Evolution toward 50-msec shared mesh rerouting in AONs

Nov. 1, 2003

10 min read

Traditional carrier optical networks are built around SONET/SDH equipment using interconnected ring topologies with 50-msec traffic restoration in an equipment failure or fiber cut. However, ring-network topologies have two major drawbacks. First, adding incremental bandwidth as the network grows or traffic patterns change is challenging and expensive. All interfaces on nodes in an interconnected ring need to be updated to the same speed at the same time, so upgrade costs are high. Second, the 50-msec restoration guarantee requires network over-provisioning by at least 100%. In an interconnected ring, traffic flows along two paths where the destination node can select the "better" path—a network configuration commonly known as 1+1 SONET protection.

An alternate optical mesh architecture using point-to-point links can achieve the 50-msec guaranteed protection while reducing capital and operating costs. An optical mesh network consists of optical transport nodes interconnected by point-to-point links in whatever configuration carriers deem appropriate; the network topology is no longer constrained to interconnected rings. This configuration addresses the first limitation of interconnected rings by allowing an increase in bandwidth via additional point-to-point links and optical transport nodes. It's no longer necessary to upgrade all nodes to increase bandwidth between any two endpoints.

A primary enabler of optical mesh-network deployment is the development of the Generalized Multiprotocol Label Switching (GMPLS) protocol. GMPLS is a fundamental step in the evolution and integration of data and optical networks, because it enables control of heterogeneous technologies using one set of protocols.
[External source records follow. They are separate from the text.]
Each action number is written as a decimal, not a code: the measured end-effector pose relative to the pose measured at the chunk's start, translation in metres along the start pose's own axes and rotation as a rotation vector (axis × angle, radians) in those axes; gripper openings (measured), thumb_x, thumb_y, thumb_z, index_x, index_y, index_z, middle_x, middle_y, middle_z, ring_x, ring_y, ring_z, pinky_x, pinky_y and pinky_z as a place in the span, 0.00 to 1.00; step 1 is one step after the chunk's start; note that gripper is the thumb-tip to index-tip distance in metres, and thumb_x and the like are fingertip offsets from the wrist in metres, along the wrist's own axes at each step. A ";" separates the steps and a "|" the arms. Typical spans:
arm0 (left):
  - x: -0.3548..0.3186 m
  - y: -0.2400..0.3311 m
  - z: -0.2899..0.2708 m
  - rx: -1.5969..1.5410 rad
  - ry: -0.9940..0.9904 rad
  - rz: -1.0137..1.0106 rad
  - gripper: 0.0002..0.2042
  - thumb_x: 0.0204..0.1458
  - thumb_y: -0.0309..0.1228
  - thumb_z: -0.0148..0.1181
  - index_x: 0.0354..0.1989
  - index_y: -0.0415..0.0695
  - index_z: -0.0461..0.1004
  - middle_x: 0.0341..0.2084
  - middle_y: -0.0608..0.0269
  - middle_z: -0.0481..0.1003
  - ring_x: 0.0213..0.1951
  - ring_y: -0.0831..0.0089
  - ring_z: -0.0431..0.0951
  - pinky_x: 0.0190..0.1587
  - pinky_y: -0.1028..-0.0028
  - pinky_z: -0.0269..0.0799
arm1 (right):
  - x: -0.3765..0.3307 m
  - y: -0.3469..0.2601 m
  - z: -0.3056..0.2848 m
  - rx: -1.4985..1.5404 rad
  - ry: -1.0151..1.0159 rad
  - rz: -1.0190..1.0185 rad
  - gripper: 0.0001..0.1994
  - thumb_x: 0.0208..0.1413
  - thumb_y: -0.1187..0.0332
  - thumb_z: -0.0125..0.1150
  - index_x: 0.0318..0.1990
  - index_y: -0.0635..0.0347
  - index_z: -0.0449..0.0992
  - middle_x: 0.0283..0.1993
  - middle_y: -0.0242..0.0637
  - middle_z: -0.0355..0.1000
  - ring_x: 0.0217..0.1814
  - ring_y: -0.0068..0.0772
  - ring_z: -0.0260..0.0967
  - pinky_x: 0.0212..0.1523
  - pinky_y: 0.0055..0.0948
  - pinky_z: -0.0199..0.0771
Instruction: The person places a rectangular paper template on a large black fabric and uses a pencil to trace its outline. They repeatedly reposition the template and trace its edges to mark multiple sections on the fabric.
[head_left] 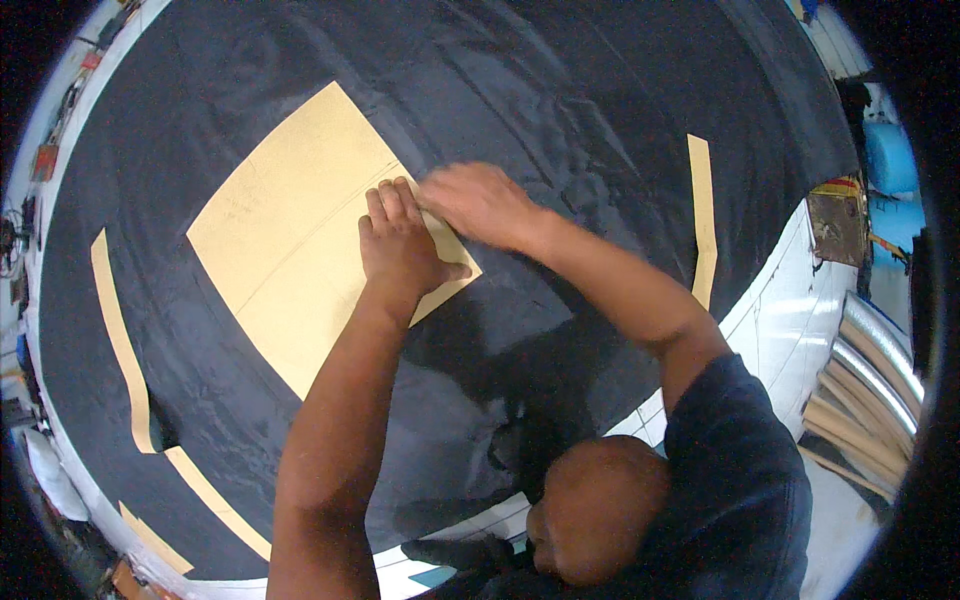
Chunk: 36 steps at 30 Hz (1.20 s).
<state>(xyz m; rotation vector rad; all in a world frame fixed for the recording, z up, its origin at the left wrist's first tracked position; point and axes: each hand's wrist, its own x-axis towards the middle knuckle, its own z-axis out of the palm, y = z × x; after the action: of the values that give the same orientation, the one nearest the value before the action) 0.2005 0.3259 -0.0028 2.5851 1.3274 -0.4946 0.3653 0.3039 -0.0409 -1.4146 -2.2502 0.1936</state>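
Note:
A pale yellow sheet [290, 190], stiff paper or thin board by its look, lies on a black covering. A faint line runs across it, slanting up to the right. My left hand [402, 245] presses flat on the sheet near its right edge, fingers extended and thumb out to the side. Just beyond, at that same edge, my right hand [475, 205] is curled and slightly blurred. Its fingertips are close to the left hand's fingers. Whatever the right fingers may hold is hidden.
Narrow yellow strips lie left [122, 345], lower left [220, 505] and right [702, 220]. The black covering [560, 90] has wrinkles. A person's head [605, 510] and dark sleeve [740, 450] are low in view. Rolls [865, 390] and a metal block [836, 222] stand right.

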 end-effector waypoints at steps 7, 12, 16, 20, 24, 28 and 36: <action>-0.002 -0.001 -0.003 -0.091 0.043 0.024 0.65 0.29 0.64 0.76 0.71 0.32 0.50 0.70 0.43 0.54 0.73 0.49 0.51 0.69 0.59 0.57 | -0.072 -0.043 -0.042 0.259 0.063 0.187 0.08 0.64 0.69 0.56 0.46 0.58 0.77 0.43 0.41 0.77 0.42 0.44 0.75 0.43 0.38 0.75; -0.061 -0.027 0.047 -0.212 0.340 0.095 0.59 0.41 0.65 0.69 0.71 0.32 0.51 0.70 0.33 0.52 0.71 0.36 0.52 0.70 0.42 0.49 | -0.068 -0.065 -0.050 0.549 0.246 0.606 0.09 0.67 0.69 0.52 0.47 0.63 0.76 0.41 0.44 0.77 0.42 0.45 0.76 0.46 0.40 0.74; -0.132 -0.030 0.081 -0.245 0.273 -0.072 0.49 0.51 0.61 0.62 0.73 0.41 0.51 0.72 0.36 0.48 0.73 0.36 0.47 0.69 0.35 0.43 | -0.108 -0.090 -0.041 0.498 0.099 0.423 0.09 0.65 0.68 0.53 0.46 0.64 0.76 0.43 0.46 0.75 0.46 0.47 0.75 0.48 0.43 0.74; -0.174 -0.049 0.089 -0.237 0.237 -0.397 0.47 0.53 0.63 0.60 0.75 0.48 0.52 0.72 0.35 0.47 0.73 0.34 0.46 0.68 0.33 0.43 | -0.120 -0.125 -0.029 0.534 0.083 0.201 0.10 0.63 0.69 0.56 0.48 0.60 0.75 0.47 0.45 0.74 0.49 0.48 0.74 0.49 0.46 0.73; -0.159 -0.058 0.088 -0.263 0.208 -0.546 0.46 0.53 0.64 0.59 0.75 0.50 0.52 0.72 0.33 0.45 0.73 0.32 0.44 0.68 0.32 0.41 | -0.134 -0.145 -0.013 0.644 -0.020 0.158 0.13 0.61 0.66 0.61 0.51 0.55 0.75 0.51 0.47 0.74 0.51 0.49 0.74 0.51 0.48 0.73; -0.079 -0.087 0.058 -0.318 0.201 -0.585 0.45 0.55 0.67 0.52 0.75 0.52 0.52 0.73 0.34 0.45 0.73 0.33 0.42 0.70 0.35 0.40 | -0.135 -0.150 -0.013 0.661 -0.057 0.171 0.13 0.60 0.65 0.62 0.52 0.52 0.76 0.47 0.48 0.72 0.48 0.53 0.73 0.50 0.47 0.73; 0.038 -0.221 0.002 -0.553 0.946 -0.431 0.39 0.57 0.55 0.59 0.69 0.38 0.60 0.68 0.26 0.51 0.70 0.35 0.51 0.71 0.52 0.53 | -0.048 -0.157 -0.079 1.197 0.376 0.678 0.18 0.70 0.54 0.45 0.28 0.52 0.68 0.28 0.38 0.67 0.27 0.37 0.67 0.49 0.53 0.76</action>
<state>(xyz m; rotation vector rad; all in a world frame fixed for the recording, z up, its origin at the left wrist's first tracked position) 0.0404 0.4814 -0.0236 2.0534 1.9116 1.0438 0.2912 0.1799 0.0703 -1.2335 -0.8890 1.1405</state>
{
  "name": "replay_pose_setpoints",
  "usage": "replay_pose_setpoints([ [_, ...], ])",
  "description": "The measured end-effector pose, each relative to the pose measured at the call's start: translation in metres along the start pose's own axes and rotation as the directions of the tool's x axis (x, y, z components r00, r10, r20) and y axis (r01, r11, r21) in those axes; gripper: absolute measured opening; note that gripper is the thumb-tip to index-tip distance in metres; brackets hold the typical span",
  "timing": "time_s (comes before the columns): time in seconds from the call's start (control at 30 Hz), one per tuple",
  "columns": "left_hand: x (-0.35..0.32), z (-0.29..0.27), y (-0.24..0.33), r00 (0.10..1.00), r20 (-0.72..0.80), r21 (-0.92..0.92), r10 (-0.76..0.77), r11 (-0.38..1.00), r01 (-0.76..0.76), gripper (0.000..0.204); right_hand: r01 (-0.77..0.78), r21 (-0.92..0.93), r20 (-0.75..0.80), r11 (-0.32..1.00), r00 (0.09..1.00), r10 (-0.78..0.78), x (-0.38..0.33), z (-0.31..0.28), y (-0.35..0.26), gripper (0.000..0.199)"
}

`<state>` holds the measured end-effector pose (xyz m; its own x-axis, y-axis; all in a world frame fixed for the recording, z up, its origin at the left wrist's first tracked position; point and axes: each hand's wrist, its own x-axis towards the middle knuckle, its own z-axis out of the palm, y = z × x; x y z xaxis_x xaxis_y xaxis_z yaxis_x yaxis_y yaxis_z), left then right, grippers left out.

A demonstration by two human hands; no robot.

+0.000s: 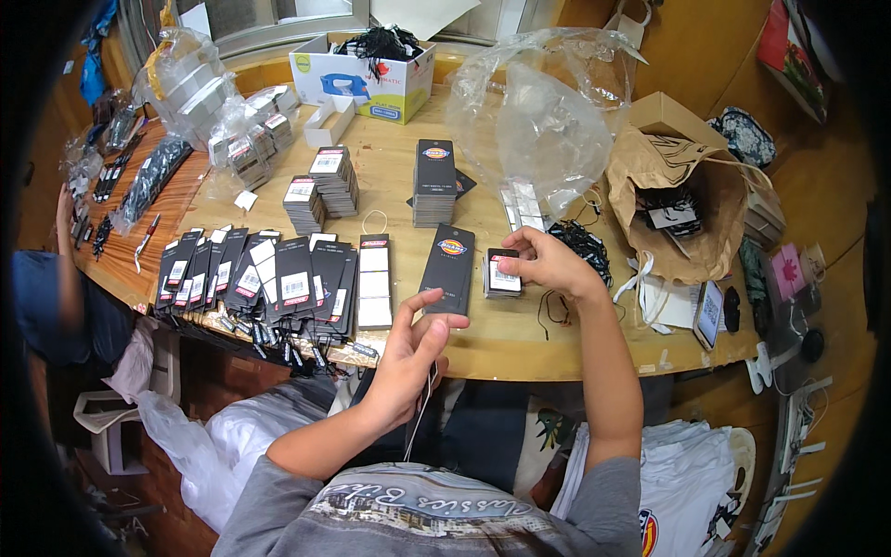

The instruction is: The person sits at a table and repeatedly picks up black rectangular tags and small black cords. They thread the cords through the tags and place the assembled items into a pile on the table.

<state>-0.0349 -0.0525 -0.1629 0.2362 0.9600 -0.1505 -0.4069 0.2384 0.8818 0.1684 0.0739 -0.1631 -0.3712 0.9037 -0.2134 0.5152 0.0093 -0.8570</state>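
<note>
My right hand (560,267) pinches a small black-and-white tag (502,264) at the top of a little stack, thumb and fingertips on its right edge. My left hand (408,357) hovers at the table's front edge, thumb and forefinger spread near a big black hang tag (450,269) with an oval emblem. A thin white cord (425,404) hangs down from this hand, seemingly caught in the curled fingers; its upper end is hidden. Left of the black tag lies a long tag with white stickers (375,283) and a string loop. Behind stands a tall stack of black tags (434,186).
Fanned black tags (295,283) overhang the front edge at left. Stickered stacks (334,181), a carton (362,79) and clear bags (548,121) stand behind. Black cords (583,246), a paper bag (677,195) and a phone (708,316) are at right. Another person's arm (65,218) shows far left.
</note>
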Motion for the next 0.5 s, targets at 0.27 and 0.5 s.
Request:
replay_pose_setpoints([
  [0.27,0.036,0.008,-0.001,0.940,-0.300,-0.127,0.163,0.970,-0.209,0.029,0.384,0.233,-0.397,0.893,0.876,-0.274,-0.080,0.050,-0.039,0.056],
  [0.5,0.045,0.024,-0.011,0.969,-0.197,-0.252,0.149,0.947,-0.197,0.022,0.395,0.243,-0.464,0.886,0.849,-0.252,-0.097,0.102,-0.026,0.048],
])
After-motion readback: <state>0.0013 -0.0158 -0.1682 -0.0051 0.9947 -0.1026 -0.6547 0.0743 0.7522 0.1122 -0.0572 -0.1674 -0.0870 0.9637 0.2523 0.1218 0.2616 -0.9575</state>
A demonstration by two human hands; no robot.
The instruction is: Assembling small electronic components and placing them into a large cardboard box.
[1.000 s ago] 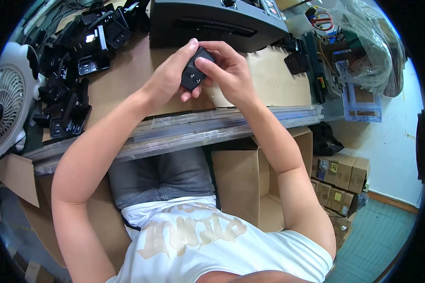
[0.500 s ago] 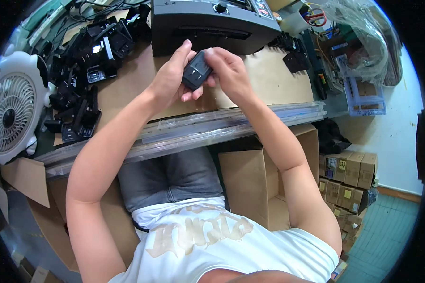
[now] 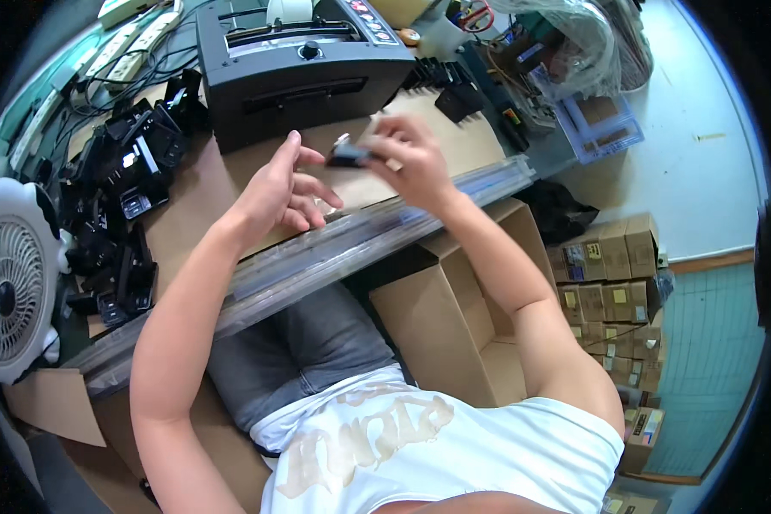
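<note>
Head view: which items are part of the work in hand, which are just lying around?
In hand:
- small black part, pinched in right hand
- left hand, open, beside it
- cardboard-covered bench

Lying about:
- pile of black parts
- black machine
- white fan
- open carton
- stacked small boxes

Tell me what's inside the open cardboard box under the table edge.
The open cardboard box shows only bare brown walls and floor. The right forearm and shirt hide its near part, so anything there cannot be seen.
</note>
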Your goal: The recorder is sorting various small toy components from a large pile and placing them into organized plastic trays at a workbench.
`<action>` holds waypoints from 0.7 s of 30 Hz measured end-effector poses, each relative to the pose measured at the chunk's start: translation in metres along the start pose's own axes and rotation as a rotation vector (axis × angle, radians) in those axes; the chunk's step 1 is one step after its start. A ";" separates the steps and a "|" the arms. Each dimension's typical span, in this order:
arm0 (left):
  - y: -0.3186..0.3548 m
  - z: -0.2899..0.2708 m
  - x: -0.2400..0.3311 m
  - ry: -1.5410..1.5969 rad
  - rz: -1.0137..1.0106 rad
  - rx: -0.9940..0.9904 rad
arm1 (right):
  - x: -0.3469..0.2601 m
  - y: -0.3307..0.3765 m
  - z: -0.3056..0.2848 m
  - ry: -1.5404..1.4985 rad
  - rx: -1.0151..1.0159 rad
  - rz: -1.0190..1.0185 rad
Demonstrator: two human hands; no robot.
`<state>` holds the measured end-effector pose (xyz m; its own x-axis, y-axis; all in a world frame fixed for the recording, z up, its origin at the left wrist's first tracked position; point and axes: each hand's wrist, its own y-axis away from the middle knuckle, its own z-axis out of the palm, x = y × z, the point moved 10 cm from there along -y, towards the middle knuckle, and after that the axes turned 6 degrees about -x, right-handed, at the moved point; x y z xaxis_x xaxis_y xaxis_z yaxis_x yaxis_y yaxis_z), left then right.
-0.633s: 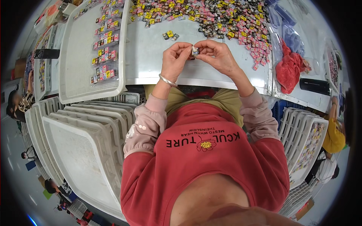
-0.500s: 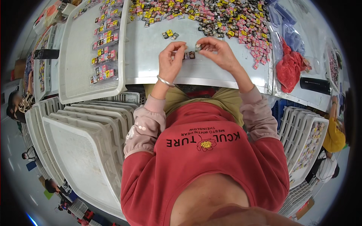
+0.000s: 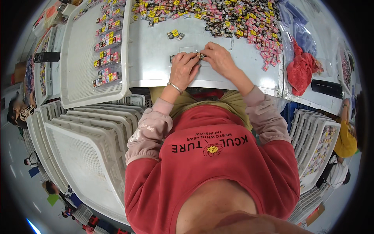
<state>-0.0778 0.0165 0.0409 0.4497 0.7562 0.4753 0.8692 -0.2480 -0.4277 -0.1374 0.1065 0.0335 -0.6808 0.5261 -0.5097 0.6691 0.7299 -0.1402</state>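
Note:
My left hand [image 3: 184, 69] is palm down over the near part of the metal table, fingers bent together. Its fingertips meet a small dark printed box [image 3: 200, 56], which the thumb and fingers of my right hand [image 3: 220, 58] pinch from the other side. Under and behind my left hand lies a clear plastic tray [image 3: 187, 50], mostly covered. Another small dark box [image 3: 172, 59] shows just left of my left hand. Farther off, a few loose boxes [image 3: 175, 34] in black and yellow sit together on the table.
A heap of small pink, black and yellow boxes [image 3: 230, 19] spreads across the far table. On the left, a white mesh tray [image 3: 78, 74] holds filled clear packs [image 3: 106, 77]. A red cloth [image 3: 299, 74] and black case [image 3: 326, 89] lie right. White trays [image 3: 74, 152] stand stacked below left.
My hands have come together, the left moving right and turning palm down over the row of boxes. The box my right hand held up is now down between both hands' fingertips.

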 end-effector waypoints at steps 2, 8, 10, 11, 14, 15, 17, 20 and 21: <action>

Router and optical equipment vendors are co-developing this standardized protocol to enable the service layer to dynamically request bandwidth from the transport layer. GMPLS is an extension of the MPLS control plane, adapting its signaling and routing protocols for use with optical switches, in addition to the routers and ATM switches that MPLS already supports. Enhancements to existing MPLS protocols required to address optical-network characteristics include:

Resource reservation protocol-traffic engineering (RSVP-TE) enhancements to allow signaling and instantiation of optical-channel trails in optical transport networks and connection-oriented environments.
Open shortest path first (OSPF) and intermediate system–intermediate system (IS-IS) interior gateway routing protocol (IGP) enhancements to advertise optical resource availability, other network attributes, and constraints.
A new link management protocol (LMP) to address link management-related issues in optical networks.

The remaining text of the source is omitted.